The PACER correlated significantly and closely with VO2 max/kg (rs = 0.83, 95% CI 0.74 to 0.93, P < .001; Figure 1). The PACER also correlated significantly with VO2 max/kgLBM (rs = 0.55, 95% CI 0.37 to 0.68, P < .001). Since previous validation studies have compared the PACER to VO2 max, and not to VO2 max/kgLBM, we used VO2 max/kg for the additional correlations between the PACER and CVF. In the 26 obese children with a BMI greater than the 95th percentile, the PACER was highly correlated with VO2 max/kg (rs = 0.74, 95% CI 0.49 to 0.87, P < .001).

Figure 1
Relationship between PACER (number of laps) and VO2 max/kg (mL/kg/min) in a sample of middle school children (n = 82).

The PACER test result has been expressed in multiple ways in the literature. VO2 max/kg correlated strongly with both the running speed (km/hr) at the last completed one-minute PACER stage (rs = 0.83, 95% CI 0.74–0.88, P < .001) and the estimated VO2 max/kg (rs = 0.83, 95% CI 0.75–0.89, P < .001). Therefore, regardless of how the PACER is expressed (laps, running speed, or estimated VO2 max), there was a strong correlation between the PACER and laboratory-based CVF assessment.

3.3. Univariate Analysis

Table 2 shows the results of the univariate analysis between HOMAIR and all the variables of interest. The PACER was significantly negatively correlated with HOMAIR (rs = −0.60, 95% CI −0.75 to −0.44, P < .001; Figure 2). Laboratory-based fitness assessments and the body composition assessments were also significantly and strongly correlated with HOMAIR. An analysis using fasting insulin as the dependent variable revealed virtually identical results (data not shown), and therefore we focused additional analyses on HOMAIR only.

Figure 2
Relationship between PACER (number of laps) and HOMAIR in a sample of middle school children (n = 82).
Table 2
Univariate analysis for HOMAIR as a dependent variable (n = 82).
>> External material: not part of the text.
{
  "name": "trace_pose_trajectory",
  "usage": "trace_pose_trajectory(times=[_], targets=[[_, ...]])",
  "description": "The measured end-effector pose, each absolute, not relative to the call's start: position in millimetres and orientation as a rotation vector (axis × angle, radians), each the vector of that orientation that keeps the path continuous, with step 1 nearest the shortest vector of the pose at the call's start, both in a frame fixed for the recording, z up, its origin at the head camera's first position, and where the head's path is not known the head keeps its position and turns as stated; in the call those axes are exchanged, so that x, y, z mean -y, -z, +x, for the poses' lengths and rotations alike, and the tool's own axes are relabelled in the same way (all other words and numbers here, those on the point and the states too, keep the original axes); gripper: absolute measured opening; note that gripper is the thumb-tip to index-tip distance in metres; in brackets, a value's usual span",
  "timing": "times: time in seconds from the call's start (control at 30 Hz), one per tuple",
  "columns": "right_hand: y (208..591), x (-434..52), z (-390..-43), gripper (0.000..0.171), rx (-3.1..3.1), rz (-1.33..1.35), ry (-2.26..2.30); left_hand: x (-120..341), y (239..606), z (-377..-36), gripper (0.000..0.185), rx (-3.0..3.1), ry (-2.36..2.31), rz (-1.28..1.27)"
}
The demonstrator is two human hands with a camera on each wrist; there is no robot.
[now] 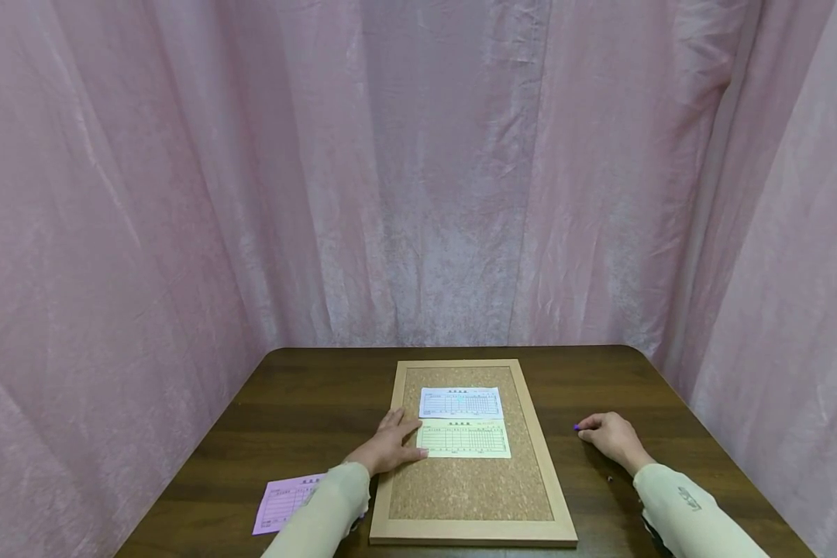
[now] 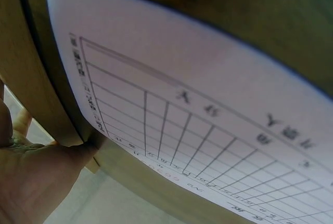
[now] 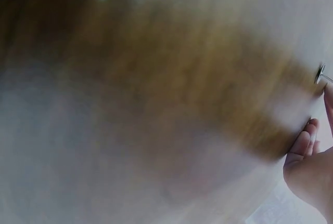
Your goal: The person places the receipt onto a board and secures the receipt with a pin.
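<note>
Left hand: flat, pressing green form on corkboard. Right hand: pinching purple pushpin on table.

Pink curtain, dark brown table, white form, pale green form, purple form.

You face a dark wood-grain table with rounded far corners. Pink crinkled curtains hang in folds behind it and along both sides, closing you in. Light is soft and even, without hard shadows.
</note>
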State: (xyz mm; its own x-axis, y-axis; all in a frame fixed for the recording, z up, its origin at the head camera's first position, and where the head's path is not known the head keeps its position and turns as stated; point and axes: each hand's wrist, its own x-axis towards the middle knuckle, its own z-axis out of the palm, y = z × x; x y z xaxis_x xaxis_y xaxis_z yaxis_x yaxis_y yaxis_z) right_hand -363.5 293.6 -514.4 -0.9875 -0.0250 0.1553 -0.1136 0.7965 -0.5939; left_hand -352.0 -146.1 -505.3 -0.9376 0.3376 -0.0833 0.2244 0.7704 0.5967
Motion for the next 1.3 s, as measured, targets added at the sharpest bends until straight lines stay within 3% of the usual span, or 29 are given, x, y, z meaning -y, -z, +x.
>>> trace_pose_trajectory(times=[0.23,0.6,1.3], targets=[[514.9,-292.9,-363.7,0.008,2.831,0.114,-0.975,145.9,505.1,-352.3,0.068,-2.782,-0.89,0.454],[519.0,-290.7,-368.2,0.023,2.835,0.099,-1.032,147.0,506.5,-353.2,0.069,-2.787,-0.896,0.468],[520.1,-290.8,-373.8,0.025,2.874,0.1,-1.008,147.2,507.0,-352.5,0.069,-2.779,-0.913,0.446]])
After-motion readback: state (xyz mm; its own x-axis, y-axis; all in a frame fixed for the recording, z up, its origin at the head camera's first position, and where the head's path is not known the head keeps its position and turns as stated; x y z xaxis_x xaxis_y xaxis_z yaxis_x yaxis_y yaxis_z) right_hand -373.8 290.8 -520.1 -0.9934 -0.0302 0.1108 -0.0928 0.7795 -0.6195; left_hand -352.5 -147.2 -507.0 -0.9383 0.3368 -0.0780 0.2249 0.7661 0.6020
3.4. Multivariate Analysis

We used multivariate regression analysis to assess various measurements of fitness and body composition with HOMAIR as the dependent variable (Table 3). Both regression models were adjusted for sex and age. Model 1 utilized laboratory-based measurements of fitness (VO2 max/kgLBM by maximal treadmill testing) and body composition (%BF by DXA) on insulin resistance (HOMAIR). Since more recent studies investigating the relationship between CVF and IR used VO2 max/kgLBM, we use VO2 max/kgLBM as the measure of fitness in the multivariate regression analysis. When we used VO2 max/kg as the measure of fitness, there was no difference in the results (data not shown).

Table 3
Regression coefficients (β), P value, and coefficient of determination (R2) for the association of log (HOMAIR) with CVF and body composition in 2 multiple regression models, after adjusting for sex and age.

The laboratory-based method (Model 1) accounted for 57% of the variance in HOMAIR. Both VO2 max/kgLBM (P < .001) and %BF (P < .001) were significant independent predictors of insulin resistance by HOMAIR. Model 2 utilized school-based measurements of fitness (PACER) and body composition (BMI z score) on the HOMAIR. This school-based method accounted for 45% of the variance in HOMAIR. The PACER and BMI z score were significant independent predictors of HOMAIR, with slope parameters of −0.012 (P = .005) and 0.201 (P < .001), respectively. In both multivariate regression models, the variance inflation factors were less than 2.5, which indicate that colinearity did not confound the results.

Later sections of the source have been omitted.